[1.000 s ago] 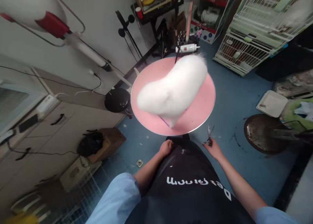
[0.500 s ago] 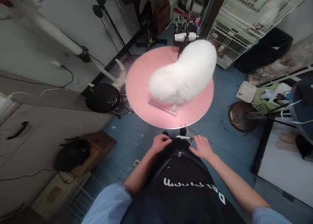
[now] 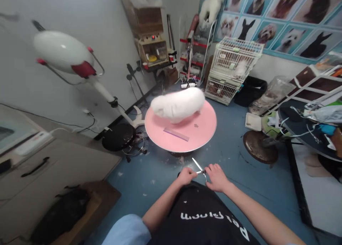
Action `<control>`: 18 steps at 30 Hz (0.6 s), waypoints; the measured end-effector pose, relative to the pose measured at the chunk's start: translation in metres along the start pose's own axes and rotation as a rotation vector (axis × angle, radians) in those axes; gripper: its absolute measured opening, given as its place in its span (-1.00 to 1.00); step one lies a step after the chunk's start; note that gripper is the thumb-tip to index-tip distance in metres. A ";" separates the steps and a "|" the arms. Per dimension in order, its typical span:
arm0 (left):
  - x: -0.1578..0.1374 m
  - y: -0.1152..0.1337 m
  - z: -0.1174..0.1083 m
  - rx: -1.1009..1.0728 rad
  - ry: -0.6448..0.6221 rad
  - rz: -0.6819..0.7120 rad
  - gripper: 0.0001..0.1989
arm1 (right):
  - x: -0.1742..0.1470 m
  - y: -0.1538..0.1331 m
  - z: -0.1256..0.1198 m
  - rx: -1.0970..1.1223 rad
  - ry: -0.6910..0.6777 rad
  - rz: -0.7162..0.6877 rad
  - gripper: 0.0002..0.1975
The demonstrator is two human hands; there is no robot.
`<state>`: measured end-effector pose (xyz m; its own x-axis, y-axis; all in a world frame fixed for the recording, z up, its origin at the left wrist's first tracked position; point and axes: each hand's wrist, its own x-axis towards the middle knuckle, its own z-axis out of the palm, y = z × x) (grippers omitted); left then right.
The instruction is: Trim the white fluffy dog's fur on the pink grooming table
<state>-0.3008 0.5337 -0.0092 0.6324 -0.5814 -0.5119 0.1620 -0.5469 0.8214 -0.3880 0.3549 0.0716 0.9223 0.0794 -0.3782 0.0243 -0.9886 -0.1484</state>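
In front of the black apron, my right hand [image 3: 217, 178] grips the handles of a pair of scissors [image 3: 198, 164], whose blades are spread apart. My left hand [image 3: 186, 176] pinches one blade near its tip, while the other blade points up and away. Beyond both hands stands a round pink table [image 3: 205, 134]. A fluffy white dog [image 3: 179, 104] is on it, its head not distinguishable. A purplish comb [image 3: 176, 134] lies flat on the near side of the table, and a small grey tuft [image 3: 196, 125] sits to its right.
A black stool [image 3: 119, 136] and a dryer on a stand [image 3: 62, 52] are at left. White wire cages [image 3: 227, 73] stand behind the table, with a white animal inside. A dark cluttered table [image 3: 299, 127] and a rusty round base [image 3: 259, 147] are at right.
My view has tilted up, showing more of the room. My left hand has come rightward onto a scissor blade, and the scissors are spread wider. The dog's body now lies more sideways in view.
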 end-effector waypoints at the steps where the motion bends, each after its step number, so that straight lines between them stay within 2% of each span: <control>1: -0.005 -0.002 0.011 0.011 0.050 -0.013 -0.68 | -0.009 0.001 0.005 0.001 0.006 -0.001 -0.55; 4: -0.023 -0.009 0.046 0.015 0.230 -0.038 -0.70 | -0.045 0.006 0.027 0.000 0.007 -0.022 -0.58; 6: -0.040 -0.016 0.071 0.027 0.253 -0.042 -0.69 | -0.075 0.012 0.047 0.009 0.002 -0.021 -0.57; 10: -0.084 -0.039 0.130 0.046 0.119 -0.063 -0.64 | -0.146 0.023 0.095 0.070 -0.011 0.020 -0.54; 15: -0.142 -0.060 0.201 0.031 0.229 -0.123 -0.68 | -0.227 0.020 0.144 0.139 -0.005 0.007 -0.55; 18: -0.170 -0.061 0.227 0.033 0.067 -0.121 -0.67 | -0.260 0.013 0.161 0.147 0.004 0.000 -0.53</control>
<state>-0.5906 0.5295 -0.0294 0.6594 -0.4686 -0.5879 0.2157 -0.6311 0.7451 -0.6899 0.3423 0.0214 0.9237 0.0784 -0.3750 -0.0325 -0.9593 -0.2805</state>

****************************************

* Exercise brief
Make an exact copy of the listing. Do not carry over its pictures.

* Problem solution
[1.000 s ago] 
[0.500 s ago] 
[now] 
Action `<control>`: 18 steps at 30 Hz (0.6 s), waypoints; the measured end-effector pose, relative to the pose measured at the chunk's start: translation in metres along the start pose's own axes and rotation as a rotation vector (axis × angle, radians) in those axes; gripper: its absolute measured opening, given as its place in its span (-1.00 to 1.00); step one lies a step after the chunk's start; note that gripper is the thumb-tip to index-tip distance in metres. A ";" separates the steps and a "|" the arms. Per dimension in order, its typical span:
arm0 (left):
  - x: -0.1578..0.1374 m
  - y: -0.1152..0.1337 m
  - z: -0.1174..0.1083 m
  - rx: -1.1009..1.0728 rad
  - ry: -0.6448..0.6221 rad
  - rz: -0.6819..0.7120 rad
  - gripper: 0.0001..0.1989
arm1 (right):
  - x: -0.1742..0.1470 m
  - y: -0.1538..0.1331 m
  - z: -0.1256..0.1198 m
  - rx: -1.0970..1.1223 rad
  - ry: -0.6910..0.6777 rad
  - rz: -0.7162..0.6877 rad
  - gripper: 0.0002..0.1975
The demonstrator is two human hands; there is no robot.
`<state>`: measured end-effector pose (xyz m; its own x-axis, y-axis; all in a world frame fixed for the recording, z up, its origin at the left wrist's first tracked position; point and axes: each hand's wrist, its own x-axis towards the middle knuckle, its own z-axis out of the palm, y = z × x) (grippers omitted); left then right.
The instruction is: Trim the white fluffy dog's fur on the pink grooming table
<state>-0.3008 0.5337 -0.0092 0.6324 -0.5814 -0.5119 0.1620 -0.5469 0.8214 -0.3880 0.3549 0.0716 0.9223 0.0794 -0.3782 0.0243 -0.9886 -0.1484</state>
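In front of the black apron, my right hand [image 3: 217, 178] grips the handles of a pair of scissors [image 3: 198, 164], whose blades are spread apart. My left hand [image 3: 186, 176] pinches one blade near its tip, while the other blade points up and away. Beyond both hands stands a round pink table [image 3: 205, 134]. A fluffy white dog [image 3: 179, 104] is on it, its head not distinguishable. A purplish comb [image 3: 176, 134] lies flat on the near side of the table, and a small grey tuft [image 3: 196, 125] sits to its right.
A black stool [image 3: 119, 136] and a dryer on a stand [image 3: 62, 52] are at left. White wire cages [image 3: 227, 73] stand behind the table, with a white animal inside. A dark cluttered table [image 3: 299, 127] and a rusty round base [image 3: 259, 147] are at right.
My view has tilted up, showing more of the room. My left hand has come rightward onto a scissor blade, and the scissors are spread wider. The dog's body now lies more sideways in view.
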 end-effector waypoints at the steps where the motion bends, each after its step number, so that straight lines between them stay within 2% of each span: <control>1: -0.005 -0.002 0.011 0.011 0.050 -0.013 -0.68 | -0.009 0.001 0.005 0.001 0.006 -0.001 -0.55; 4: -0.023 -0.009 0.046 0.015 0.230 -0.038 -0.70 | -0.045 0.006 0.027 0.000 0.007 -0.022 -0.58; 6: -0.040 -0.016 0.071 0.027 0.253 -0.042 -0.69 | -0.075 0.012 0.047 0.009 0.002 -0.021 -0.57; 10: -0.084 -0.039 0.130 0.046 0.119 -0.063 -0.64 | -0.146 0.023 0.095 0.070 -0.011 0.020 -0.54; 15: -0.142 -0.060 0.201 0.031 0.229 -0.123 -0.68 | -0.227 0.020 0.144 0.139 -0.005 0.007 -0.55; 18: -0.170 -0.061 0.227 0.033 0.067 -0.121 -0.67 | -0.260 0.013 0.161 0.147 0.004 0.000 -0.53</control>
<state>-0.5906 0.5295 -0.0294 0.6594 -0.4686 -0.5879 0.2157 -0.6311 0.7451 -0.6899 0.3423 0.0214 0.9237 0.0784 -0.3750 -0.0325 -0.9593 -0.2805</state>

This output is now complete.